What is Positive Punishment When Training A Dog?
Many times, when we talk about punishment, what we mean is positive punishment. Punishment is something that makes it less likely for a behavior to happen again, which means the behavior happens less often. The word “positive” indicates the addition of something.
So, to reduce the frequency of a certain behavior, you would use positive punishment, which entails giving the dog something after it displayed that behavior.
A dog, for instance, can be difficult to walk since he tends to tug on his leash. The owner tightens his collar. When the dog pulls, the correction to its collar is painful, so it stops tugging to avoid the pain. Electronic confinement system training uses the same methodology. The dog forms an association between crossing that line and a painful experience.
When a dog is trained through positive punishment, the trainer reinforces bad behavior by giving the animal something unpleasant.

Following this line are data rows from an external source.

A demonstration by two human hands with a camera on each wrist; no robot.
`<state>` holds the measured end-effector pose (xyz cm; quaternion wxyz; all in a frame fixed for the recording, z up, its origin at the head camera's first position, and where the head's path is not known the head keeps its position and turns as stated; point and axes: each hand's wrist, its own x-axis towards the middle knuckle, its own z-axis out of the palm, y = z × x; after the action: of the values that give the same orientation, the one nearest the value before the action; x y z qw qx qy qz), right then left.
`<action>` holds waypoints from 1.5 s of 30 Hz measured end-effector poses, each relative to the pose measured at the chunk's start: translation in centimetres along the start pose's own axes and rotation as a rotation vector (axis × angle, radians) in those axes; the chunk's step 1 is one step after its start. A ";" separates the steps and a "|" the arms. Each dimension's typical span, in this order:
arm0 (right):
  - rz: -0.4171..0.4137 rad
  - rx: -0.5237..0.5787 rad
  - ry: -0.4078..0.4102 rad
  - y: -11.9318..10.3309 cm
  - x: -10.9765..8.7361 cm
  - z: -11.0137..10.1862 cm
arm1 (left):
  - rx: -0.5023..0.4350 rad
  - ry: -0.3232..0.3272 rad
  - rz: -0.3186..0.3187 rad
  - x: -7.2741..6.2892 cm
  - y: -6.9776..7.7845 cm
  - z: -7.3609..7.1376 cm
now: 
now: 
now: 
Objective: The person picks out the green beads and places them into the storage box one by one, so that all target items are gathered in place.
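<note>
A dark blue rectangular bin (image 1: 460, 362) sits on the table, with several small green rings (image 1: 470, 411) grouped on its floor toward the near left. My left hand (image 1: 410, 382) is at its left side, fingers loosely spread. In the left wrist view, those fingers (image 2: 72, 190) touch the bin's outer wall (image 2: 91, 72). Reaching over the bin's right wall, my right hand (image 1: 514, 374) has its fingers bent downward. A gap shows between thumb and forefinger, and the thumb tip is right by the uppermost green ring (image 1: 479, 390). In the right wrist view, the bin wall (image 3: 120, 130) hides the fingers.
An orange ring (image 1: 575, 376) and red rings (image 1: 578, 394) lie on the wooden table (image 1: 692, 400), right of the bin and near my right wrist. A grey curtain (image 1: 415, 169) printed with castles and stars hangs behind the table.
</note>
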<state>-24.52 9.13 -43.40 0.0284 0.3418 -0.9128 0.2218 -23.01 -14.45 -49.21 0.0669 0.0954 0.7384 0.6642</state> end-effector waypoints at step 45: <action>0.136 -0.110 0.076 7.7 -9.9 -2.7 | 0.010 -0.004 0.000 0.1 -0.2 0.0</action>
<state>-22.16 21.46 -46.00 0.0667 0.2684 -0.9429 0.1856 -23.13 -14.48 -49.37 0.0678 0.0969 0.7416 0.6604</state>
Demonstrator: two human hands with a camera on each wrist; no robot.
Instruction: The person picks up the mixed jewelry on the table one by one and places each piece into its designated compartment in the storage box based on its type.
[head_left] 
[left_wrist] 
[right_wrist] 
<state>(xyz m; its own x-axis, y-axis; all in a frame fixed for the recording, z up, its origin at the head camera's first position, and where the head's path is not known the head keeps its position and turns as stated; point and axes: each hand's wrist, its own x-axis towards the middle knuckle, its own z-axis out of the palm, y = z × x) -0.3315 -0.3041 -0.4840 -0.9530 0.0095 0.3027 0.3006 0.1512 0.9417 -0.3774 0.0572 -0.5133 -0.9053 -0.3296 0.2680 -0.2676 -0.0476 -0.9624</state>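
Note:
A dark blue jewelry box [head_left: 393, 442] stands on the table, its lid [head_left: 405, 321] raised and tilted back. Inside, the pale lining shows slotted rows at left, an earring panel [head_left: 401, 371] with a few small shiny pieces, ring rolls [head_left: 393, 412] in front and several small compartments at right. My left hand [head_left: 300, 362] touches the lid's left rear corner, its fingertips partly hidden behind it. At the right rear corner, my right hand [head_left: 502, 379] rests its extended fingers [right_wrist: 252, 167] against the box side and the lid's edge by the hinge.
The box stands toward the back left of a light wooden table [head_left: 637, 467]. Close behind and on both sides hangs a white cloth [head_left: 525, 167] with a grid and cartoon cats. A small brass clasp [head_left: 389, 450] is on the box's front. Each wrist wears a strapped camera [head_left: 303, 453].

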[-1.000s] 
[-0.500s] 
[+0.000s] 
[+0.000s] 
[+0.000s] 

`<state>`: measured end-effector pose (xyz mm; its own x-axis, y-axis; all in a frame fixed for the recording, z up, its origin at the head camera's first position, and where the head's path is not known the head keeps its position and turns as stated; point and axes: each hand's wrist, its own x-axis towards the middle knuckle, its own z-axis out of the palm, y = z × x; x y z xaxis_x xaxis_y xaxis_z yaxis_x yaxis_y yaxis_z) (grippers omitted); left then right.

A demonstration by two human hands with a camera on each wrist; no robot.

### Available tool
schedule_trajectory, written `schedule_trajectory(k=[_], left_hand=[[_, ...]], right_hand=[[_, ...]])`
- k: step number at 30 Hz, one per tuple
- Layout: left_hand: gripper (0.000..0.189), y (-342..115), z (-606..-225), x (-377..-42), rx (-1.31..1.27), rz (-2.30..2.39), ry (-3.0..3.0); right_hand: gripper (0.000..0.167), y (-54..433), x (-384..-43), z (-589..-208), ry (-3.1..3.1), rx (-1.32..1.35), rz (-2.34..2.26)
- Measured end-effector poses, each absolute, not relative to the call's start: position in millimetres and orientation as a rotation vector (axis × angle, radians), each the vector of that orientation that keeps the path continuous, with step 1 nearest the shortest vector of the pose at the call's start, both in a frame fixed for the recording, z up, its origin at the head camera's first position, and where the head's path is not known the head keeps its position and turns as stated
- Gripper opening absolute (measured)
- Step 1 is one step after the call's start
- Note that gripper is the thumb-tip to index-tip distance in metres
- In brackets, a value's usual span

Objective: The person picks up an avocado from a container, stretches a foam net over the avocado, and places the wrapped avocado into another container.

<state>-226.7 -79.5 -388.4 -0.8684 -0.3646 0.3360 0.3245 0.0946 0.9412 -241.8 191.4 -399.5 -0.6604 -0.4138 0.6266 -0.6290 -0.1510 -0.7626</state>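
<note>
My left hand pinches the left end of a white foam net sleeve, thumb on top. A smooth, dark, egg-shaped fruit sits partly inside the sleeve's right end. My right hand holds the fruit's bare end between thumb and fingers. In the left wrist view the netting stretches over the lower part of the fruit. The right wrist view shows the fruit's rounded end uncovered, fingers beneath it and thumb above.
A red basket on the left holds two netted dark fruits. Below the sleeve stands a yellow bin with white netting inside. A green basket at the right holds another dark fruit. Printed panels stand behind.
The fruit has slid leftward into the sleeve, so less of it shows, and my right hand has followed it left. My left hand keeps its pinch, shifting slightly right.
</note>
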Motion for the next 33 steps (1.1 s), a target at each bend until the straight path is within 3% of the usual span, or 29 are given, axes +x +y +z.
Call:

Positive Punishment Examples
Positive punishment comes in many forms, such as yelling at the dog, smacking the dog on the nose with a newspaper, using a citronella collar to halt barking (the collar sprays citronella in the dog’s face when it detects a bark), alpha rolls, in which the dog is forced to lie on their side or forced into a down position and held there after the owner didn’t like it, and prong collars
“Corrections” is a common term for a few of these. One common type of “leash correction” is to pull on the leash if a dog refuses to sit when instructed.
However, it is necessary to keep in mind that it is positive punishment. In other words, you still did something (pulling on the leash, which the dog feels on its neck) that made it less likely that the behavior would happen.
Positive Punishment – The Good and The Bad
The best thing about a training program with positive punishment is that it can stop bad behaviors fast. Dogs avoid actions and situations that cause them discomfort or undesirable results.
The bad thing is that positive punishment training is not behavior-based, so while it may be effective in reducing problem behaviors, it does nothing to get to the root of the problem. For example, a scared dog may growl when new people come into the house. A dog’s fear won’t go away, but growling can be stopped with a positive punishment program. The dog’s growl is his way of communicating fear and silencing this warning signal can be disastrous. A dog that is feeling defensive may bite without giving any prior warning.
Regular positive punishment can stop behaviors altogether. Because it’s too dangerous, the dog quits offering behaviors. No one, I hope, wants to stifle the dog’s unique character. Instead of learning to obey the owner’s words, the dog learns to obey in the presence of those objects.
Final Thought: What is Balanced Dog Training?
Pick a dog trainer who is not only qualified and dedicated to their career, but also takes pride in the fact that they use food as a training tool. Look elsewhere if they criticize the use of food as an incentive.
Because “balanced” dog training uses both rewards and corrections, which can cause fear and aggression in the dog. That seems unbalanced. It’s better to skip the painful part and just train your dog with treats.
So, instead of focusing on balance, let’s focus on food rewards.